Evaluating models

Got some right here in the office!

Steve, I enjoy your posts and more importantly learn from them. I look forward to our next discussion. As I said, I have resigned from the statistics police and people can look at whatever they wish.

Good luck in your new roll as “Inspector.”

-Jim

Tested a number of my models comparing model tail risk ratio to bench tail risk ratio over 13W, 52W and 3Y periods. Investing in the model when model tail risk ratio was better (higher) than bench tail risk in at least one of those periods. One definition of tail risk is 95th percentile return / ABS(5th percentile return). I actually used Max/ABS(Min) returns for 13 weeks and 97/ABS(3) tail risk ratio for 52W.

The Good

  1. On most of the unhedged models, it produced slightly better total returns with slightly better standard deviation.
  2. From 2002 to today, I was only out of the market 26-52 weeks in the models - not too much trading.

The Bad

  1. It did not work on all the models.
  2. In particular, it is not suited to hedged models.

The Ugly

  1. Even in the models where overall returns were slightly better, the excess return during the periods when the models were out of the market was significantly positive.
  2. The slight positive impact to total return is likely offset by trading costs and slippage of getting in & out of the models several times.

Conclusion

Weak predictive ability in terms of total return, likely offet by costs & slippage. Poor predictive ability in terms of excess return.

The search continues.

PS I also looked at Sharpe and Info Ratio over combined 13W, 52W and 3Y time periods. Combined Tail Risk Ratio was much better.

[quote]

Chaim - this is almost correct. I weight each ranking system in proportion to how many WINS it gets on each of the twenty tests. So if I’m testing eight ranking systems and one gets only one win, it gets 1/20th weight. And if it gets no wins, it gets no weight.

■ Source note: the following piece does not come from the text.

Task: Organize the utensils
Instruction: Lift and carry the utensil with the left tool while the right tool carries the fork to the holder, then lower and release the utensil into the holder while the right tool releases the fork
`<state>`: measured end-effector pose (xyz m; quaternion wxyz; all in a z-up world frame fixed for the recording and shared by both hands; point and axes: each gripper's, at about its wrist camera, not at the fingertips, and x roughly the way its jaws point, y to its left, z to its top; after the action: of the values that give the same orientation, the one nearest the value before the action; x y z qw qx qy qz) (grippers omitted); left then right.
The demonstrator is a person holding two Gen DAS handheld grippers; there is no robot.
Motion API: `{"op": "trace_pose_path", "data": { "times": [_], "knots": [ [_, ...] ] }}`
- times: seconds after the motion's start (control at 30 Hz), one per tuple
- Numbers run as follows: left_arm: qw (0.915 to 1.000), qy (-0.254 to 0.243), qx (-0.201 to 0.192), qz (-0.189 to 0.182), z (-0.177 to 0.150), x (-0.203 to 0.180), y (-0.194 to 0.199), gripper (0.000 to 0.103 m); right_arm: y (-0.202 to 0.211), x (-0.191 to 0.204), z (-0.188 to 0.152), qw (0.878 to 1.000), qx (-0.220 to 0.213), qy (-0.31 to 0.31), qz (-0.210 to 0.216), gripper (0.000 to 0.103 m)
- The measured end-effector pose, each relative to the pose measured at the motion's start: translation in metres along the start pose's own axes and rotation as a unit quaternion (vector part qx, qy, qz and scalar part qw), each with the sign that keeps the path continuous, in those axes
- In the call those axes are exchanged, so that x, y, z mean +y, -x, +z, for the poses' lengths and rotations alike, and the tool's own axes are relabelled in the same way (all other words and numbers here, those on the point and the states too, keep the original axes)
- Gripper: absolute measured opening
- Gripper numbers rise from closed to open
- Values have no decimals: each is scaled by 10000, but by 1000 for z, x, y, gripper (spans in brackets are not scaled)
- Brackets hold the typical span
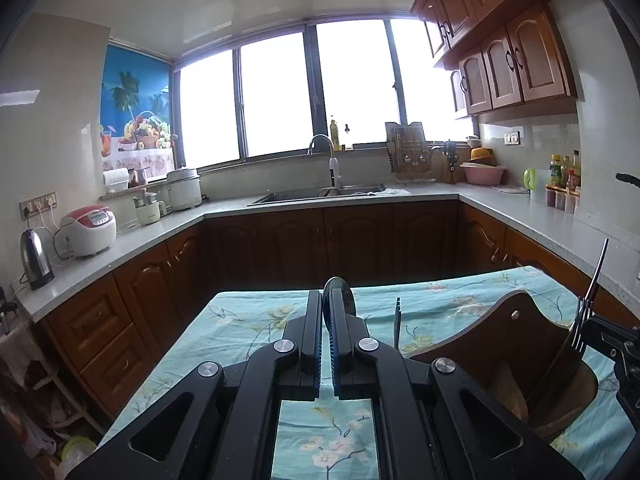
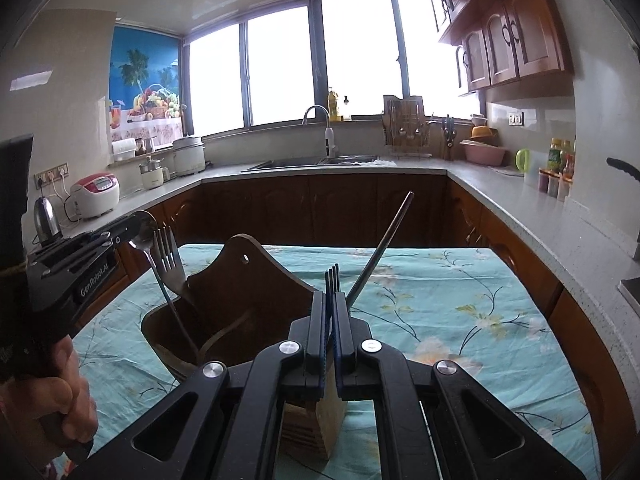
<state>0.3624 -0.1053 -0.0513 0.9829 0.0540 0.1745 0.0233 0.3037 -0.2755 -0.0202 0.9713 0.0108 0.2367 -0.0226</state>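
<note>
Left gripper (image 1: 326, 312) fingers clamp a spoon (image 1: 339, 294); right gripper (image 2: 330, 304) fingers clamp a fork (image 2: 333, 276), seemingly above the wooden holder (image 2: 240, 296) on the counter (image 2: 460, 300)

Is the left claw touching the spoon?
Touching. The right wrist view shows the left claw shut on the spoon, its bowl pinched between the tips.
</note>
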Motion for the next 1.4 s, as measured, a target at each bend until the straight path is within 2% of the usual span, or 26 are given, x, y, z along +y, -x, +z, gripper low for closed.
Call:
{"op": "trace_pose_path", "data": {
  "times": [0.37,0.47,0.53,0.6,0.67,0.7,0.8,0.97,1.03,1.4],
  "knots": [
    [9993,199,119,-292,3,15,-2,4,-1,-1,0,10000,65,-47,24,3],
    [9996,110,-129,-227,1,16,5,2,-1,0,1,10000,51,-44,12,3],
    [9987,-109,-446,-198,-2,10,14,2,-1,0,0,10000,29,-49,7,3],
    [9978,-359,-523,-189,-8,1,14,2,-1,0,-1,10000,16,-53,4,3],
    [9978,-395,-421,-319,-16,-2,10,2,-2,-1,-1,10000,20,-76,5,3],
    [9979,-297,-273,-501,-18,1,6,2,-3,-1,-1,10000,21,-85,6,3],
    [9978,-148,-144,-632,-24,7,3,2,-3,-1,-1,10000,28,-87,26,4],
    [9972,-105,-91,-739,-16,16,-1,2,-2,-3,-2,9999,21,-123,33,4],
    [9958,-117,19,-904,-13,17,-4,2,-3,-3,-2,9999,21,-138,37,4],
    [9938,15,250,-1086,6,30,-12,5,-3,-4,-2,9998,89,-178,87,7]
  ]
}}
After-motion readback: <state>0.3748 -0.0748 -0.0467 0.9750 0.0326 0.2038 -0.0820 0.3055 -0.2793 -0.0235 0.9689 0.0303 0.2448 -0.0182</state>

In my limited backtests of doing things this way, a combination of different systems that wins in different universes usually beats one system that wins over the combined universe. Perhaps because more factors are in play . . .

I’ve only been choosing my optimal ranking this way for about six months, I think, but my YTD returns are over 50% annualized.

I don’t believe that there exists a metric that can predict performance over such a brief time period. I do believe one can reasonably predict relative performance over the next two or more years by using conventional metrics like the information ratio, CAGR, etc. It comes down to probability rather than prediction, though. Which strategy has the highest probability of producing excess returns? That is something you can actually measure by doing correlation studies and using statistical tests. But you need lookback and look-forward periods that are commensurate with the way you actually trade.

How do you calculate “Tail Risk Ratio”? I haven’t come across this formula before. Googling it doesn’t help. Thanks! - YT

I ran across it here:

[url=https://papers.ssrn.com/sol3/papers.cfm?abstract_id=2745220]https://papers.ssrn.com/sol3/papers.cfm?abstract_id=2745220[/url]

For 13 week returns in excel, I used:

=MAX(PORT1:PORT13)/ABS(MIN(PORT1:PORT13)) and compared to =MAX(BENCH1:BENCH13)/ABS(MIN(BENCH1:BENCH13))

For 52 week returns in excel, I used:

=PERCENTILE(PORT1:PORT52,0.97)/ABS(PERCENTILE(PORT1:PORT52,0.03)) and compared to =PERCENTILE(BENCH1:BENCH52,0.97)/ABS(PERCENTILE(BENCH1:BENCH52,0.03))

For 3Y returns in excel, I used:

=PERCENTILE(PORT1:PORT156,0.94)/ABS(PERCENTILE(PORT1:PORT156,0.06)) and compared to =PERCENTILE(BENCH1:BENCH156,0.94)/ABS(PERCENTILE(BENCH1:BENCH156,0.06))

This is great. But rather than prescribe metrics which are “predictive of OOS performance”, I think it may helpful to elicit your intuitions regarding what sorts of things should NOT work.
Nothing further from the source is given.